# Krampus Christmas Crossover Ornaments



## drazster (Oct 1, 2008)

Krampus Christmas Ornament










Sorry about the alliteration. It takes a bit of a literary bent to appreciate one of my recent projects for what it is.

Krampus, for those that aren't familiar with him is St. Nick's little helper in certain Ancient European Christmas traditions. He is, for all intents and purposes, a demon that St. Nick gives you to if you are a bad little girl or boy. I was fascinated to learn that he still plays a pretty serious role in German and other Nordic countries in the form of Krampus parades. You can read more here before I start boring you: http://en.wikipedia.org/wiki/Krampus#Krampus

Anyway, I wanted to bring a little Krampus into my Christmas and so I made this little fella for my tree and one for most of my friends. He has been a big hit and I bring him, and some of his friends, out for Halloween and just leave them up until Christmas. Unfortunately I don't have photos for the first step so we will start with an explanation.

You will need:
Super Sculpty 1 box
Tin foil
clay tools
tooth pick/needle
assorted paints.

crumple your tin foil into a ball approximately 2 inches in diameter. Cover this ball with a light layer of clay. Then choose a side of the clay ball that looks like it should be where the face will be. Build up your nose, forehead, jaw line and cheeks. Make two indents for eyes and add a small ball of clay for the eye and a snake of clay at the top and bottom for eye lids. smooth everything out with your clay tools. Remember he can be ugly as sin and he will fit right in!

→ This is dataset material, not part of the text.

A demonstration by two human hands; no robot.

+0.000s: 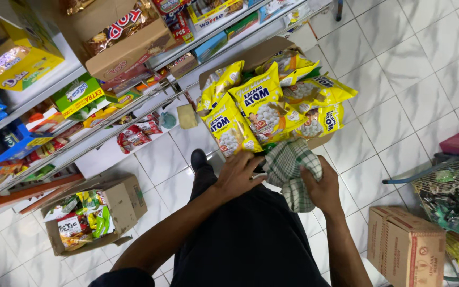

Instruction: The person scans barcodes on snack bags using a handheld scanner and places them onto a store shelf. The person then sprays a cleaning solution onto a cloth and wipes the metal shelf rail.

photo at this stage: PC152921.jpg picture by drazster - Photobucket

At this point I add a small loop of clay to the back of his head so that I can attach a black ribbon when all is finished. Make sure this is securely blended or it can snap off under stress and send your finished ornament to the ground and the trash heap.

Krampus has two horns that look something like goat's horns or devil horns. I accomplish this by making two clay snakes that I twist together and pinch off when I feel they are the appropriate size.

Now bake your ornament, following the proscribed directions on the product's box. When he comes out it's time to paint.

I like to color wash my ornament in black and then after that has dried come back and add red to his skin. He is typically red or blacked skin but you can do what you like.

PC152923.jpg picture by drazster - Photobucket

PC162925.jpg picture by drazster - Photobucket

Spray him down with a coat of sealer. Shiny or flat your call as they both create interesting looks. And as a final touch I add black ribbon and hot glue on pieces of black hair to give him a beard and mane.

PC172928.jpg picture by drazster - Photobucket

I hope you find this interesting and maybe a little informative. Merry Halloween and Happy Christmas!


----------



## Ghoul Friday (Oct 6, 2007)

Ooo. Ok, I have noseprints on my computer monitor now.

I saw similar little Christmas figures (less evil, more troll-like) when I was in Iceland.

Really, really great piece. Would be honoured to have something like that on my tree *wink wink, knudge knudge*


----------



## turtle2778 (Jul 9, 2006)

ooh yeah me too. I love that. My mother would sooo need that. She loves Christmas and I love halloween. Its the perfect gift for my mom.


----------



## Brad Green (Jul 29, 2004)

Hey Drazster, looks like a business opportunity to me! If you go into production, count me in for one! Very nice ornament!


----------



## Lilly (Jun 13, 2006)

that is cool
good work draz...


----------